■ DATA BELOW:
..........
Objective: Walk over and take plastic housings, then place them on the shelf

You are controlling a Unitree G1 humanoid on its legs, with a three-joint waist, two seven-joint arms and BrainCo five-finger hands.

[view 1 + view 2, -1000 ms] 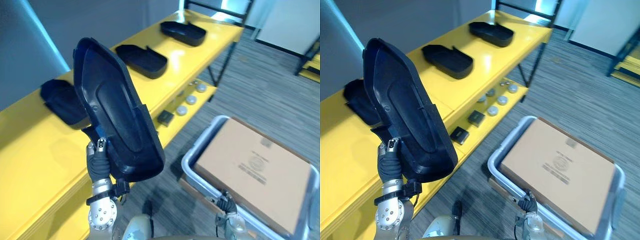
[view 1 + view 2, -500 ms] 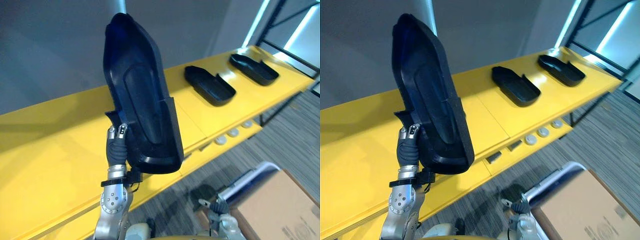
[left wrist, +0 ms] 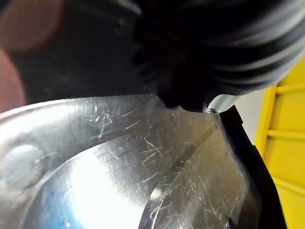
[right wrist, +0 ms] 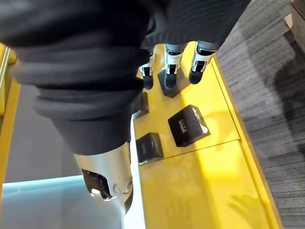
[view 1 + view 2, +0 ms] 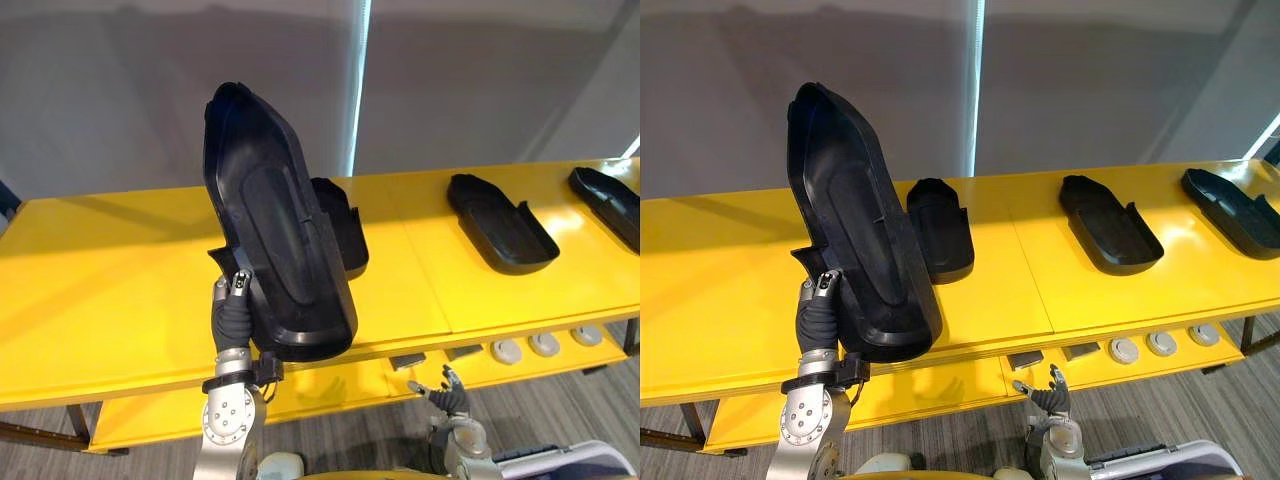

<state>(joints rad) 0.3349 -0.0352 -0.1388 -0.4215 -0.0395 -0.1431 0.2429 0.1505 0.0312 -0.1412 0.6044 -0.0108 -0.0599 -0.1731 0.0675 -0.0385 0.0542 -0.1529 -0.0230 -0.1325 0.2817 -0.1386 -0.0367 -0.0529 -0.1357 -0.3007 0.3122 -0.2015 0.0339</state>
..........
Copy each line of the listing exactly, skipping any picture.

Objective: Walk over and take plastic housings, then place them on the shelf

You are controlling a Unitree G1 humanoid on its legs, with a three-joint waist, two seven-joint arms and BrainCo five-finger hands.

[view 1 + view 2, -1000 ms] 
[view 1 + view 2, -500 ms] 
[left wrist, +0 ms] 
[right wrist, +0 ms] 
[view 1 + view 2, +0 ms] 

<state>(joints rad) 0.3349 -0.0352 -0.1388 -0.4215 -0.0395 -0.1431 0.2429 0.1505 0.0312 -0.1412 0.6044 -0.0108 -0.0599 -0.1731 0.0675 -0.0385 0.0542 -0.1529 -0.0230 -0.1325 0.2817 -0.1386 -0.0367 -0.0529 -0.1357 -0.3007 0.3122 -0.2015 0.0339</state>

That completes the answer.